Exercise: Make an exact copy of the lines from the top of the entries below through the line with "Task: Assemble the". Leave all pictures out.

[Records from a data collection]
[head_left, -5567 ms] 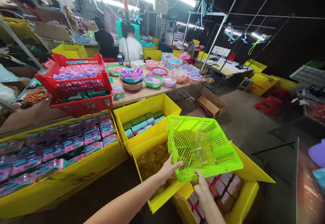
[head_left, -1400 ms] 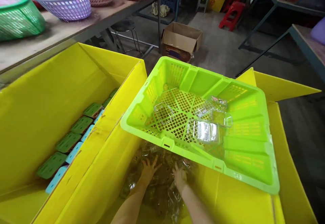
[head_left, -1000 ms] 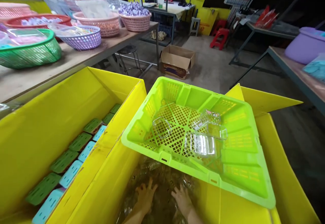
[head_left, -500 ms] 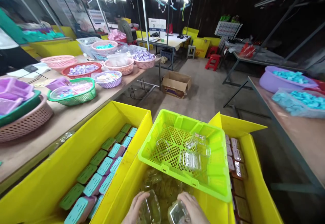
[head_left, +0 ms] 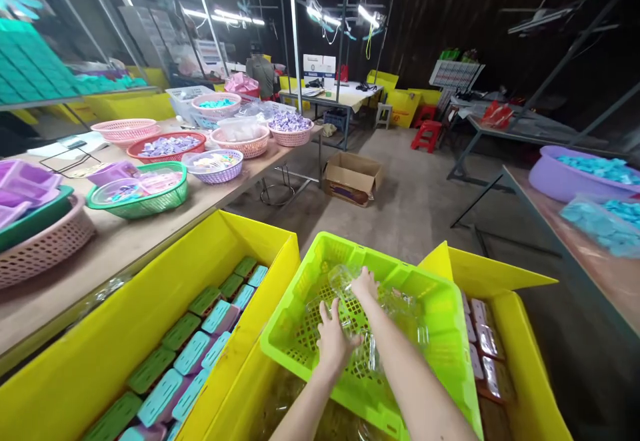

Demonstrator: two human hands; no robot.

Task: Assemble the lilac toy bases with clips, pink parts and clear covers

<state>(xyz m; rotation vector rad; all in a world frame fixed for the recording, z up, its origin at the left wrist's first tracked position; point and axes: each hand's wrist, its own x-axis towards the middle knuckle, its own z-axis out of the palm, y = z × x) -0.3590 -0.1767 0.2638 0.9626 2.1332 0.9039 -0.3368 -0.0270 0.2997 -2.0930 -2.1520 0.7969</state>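
Observation:
Both of my hands reach into a lime-green plastic basket (head_left: 453, 334) with a lattice floor. My left hand (head_left: 334, 335) is over its left half with fingers spread, and nothing shows in its grip. Farther in, my right hand (head_left: 366, 283) has its fingers on a clear plastic container (head_left: 341, 279). Several more clear containers (head_left: 400, 302) lie in the right half of the basket, and others (head_left: 371, 354) are partly hidden by my right forearm. Below the basket's near edge, clear pieces (head_left: 280, 404) lie in a yellow box.
Yellow boxes with stacked teal, green and pink pieces (head_left: 175, 387) flank the basket. On the left table (head_left: 210, 204) are a green basket (head_left: 173, 194) and pink baskets (head_left: 291, 135). At right, a purple basin (head_left: 555, 177) stands on another table. A cardboard box (head_left: 353, 177) sits on the floor.
Both hands have moved up and forward from the yellow box into the green basket. My left hand has let go of its clear container and opened. The view has shifted slightly.

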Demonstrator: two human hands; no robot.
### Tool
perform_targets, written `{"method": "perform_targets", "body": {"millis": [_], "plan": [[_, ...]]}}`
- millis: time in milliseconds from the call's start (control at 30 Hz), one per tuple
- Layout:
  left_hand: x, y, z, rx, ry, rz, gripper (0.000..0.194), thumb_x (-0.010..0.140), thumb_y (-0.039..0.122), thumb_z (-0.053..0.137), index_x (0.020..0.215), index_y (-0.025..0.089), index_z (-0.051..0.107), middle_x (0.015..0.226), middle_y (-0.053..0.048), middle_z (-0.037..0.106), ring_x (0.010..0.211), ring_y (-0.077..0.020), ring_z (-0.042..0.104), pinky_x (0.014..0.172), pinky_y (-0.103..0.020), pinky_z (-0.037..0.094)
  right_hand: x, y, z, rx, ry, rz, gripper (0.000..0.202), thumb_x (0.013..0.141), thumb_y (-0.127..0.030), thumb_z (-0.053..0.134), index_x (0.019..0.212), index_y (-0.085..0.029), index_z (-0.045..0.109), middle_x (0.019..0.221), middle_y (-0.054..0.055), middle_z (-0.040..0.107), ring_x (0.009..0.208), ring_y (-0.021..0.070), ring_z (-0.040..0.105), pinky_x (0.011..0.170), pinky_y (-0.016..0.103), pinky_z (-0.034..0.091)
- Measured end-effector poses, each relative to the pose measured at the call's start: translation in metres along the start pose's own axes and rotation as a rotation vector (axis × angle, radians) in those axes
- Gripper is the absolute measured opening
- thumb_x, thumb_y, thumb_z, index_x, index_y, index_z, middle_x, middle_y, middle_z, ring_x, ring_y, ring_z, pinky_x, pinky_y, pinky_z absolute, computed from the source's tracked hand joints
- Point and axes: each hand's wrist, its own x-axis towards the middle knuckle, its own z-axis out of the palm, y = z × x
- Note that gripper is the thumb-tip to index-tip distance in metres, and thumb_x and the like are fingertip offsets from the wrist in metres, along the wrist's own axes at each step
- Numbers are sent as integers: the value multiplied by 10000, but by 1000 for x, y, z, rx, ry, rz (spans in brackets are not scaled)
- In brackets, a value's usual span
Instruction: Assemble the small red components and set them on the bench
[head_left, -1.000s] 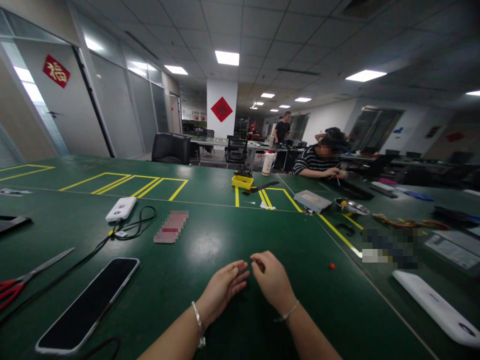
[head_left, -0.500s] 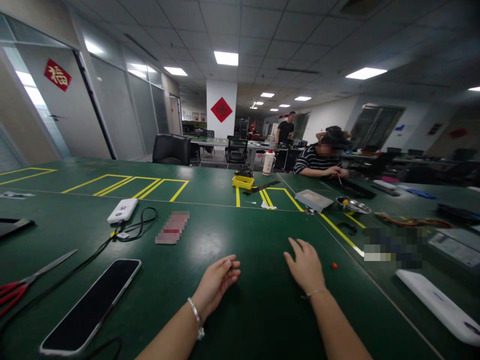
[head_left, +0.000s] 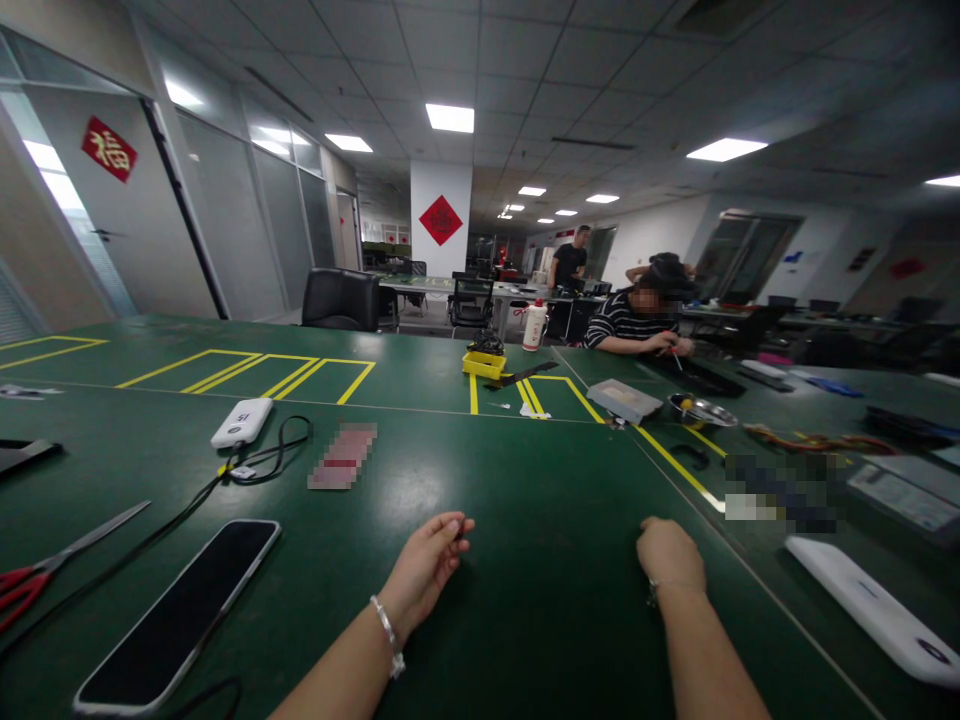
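Observation:
My left hand (head_left: 429, 568) hovers over the green table (head_left: 517, 620) at the lower middle, thumb against curled fingers. A small dark spot shows at the fingertips, too small to name. To the right, my right hand (head_left: 672, 562) is low over the table, knuckles up and fingers curled down out of sight. It covers the spot where a small orange-red piece lay; that piece is now hidden. Right of this hand lies a white power bank (head_left: 870, 605). A black-screened phone (head_left: 184, 615) lies left of my left forearm.
Red-handled scissors (head_left: 64, 560) and a white power bank with a cable (head_left: 241, 423) lie left, near a blurred pink item (head_left: 343, 458). Farther back are a yellow box (head_left: 484, 364), a white bottle (head_left: 535, 326), a metal bowl (head_left: 703, 411) and a seated person (head_left: 634, 322).
My right hand has moved right, its spread fingers have curled down, and it now hides the orange-red piece. My left hand has shifted slightly left, its fingers drawn closer together.

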Motion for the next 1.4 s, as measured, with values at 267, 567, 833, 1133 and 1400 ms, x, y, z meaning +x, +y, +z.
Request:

Response to this exercise:
[head_left, -5567 ms] 
[head_left, -1400 ms] 
[head_left, -1000 ms] 
[head_left, -500 ms] 
[head_left, +0 ms] 

Demonstrator: two human hands; no robot.

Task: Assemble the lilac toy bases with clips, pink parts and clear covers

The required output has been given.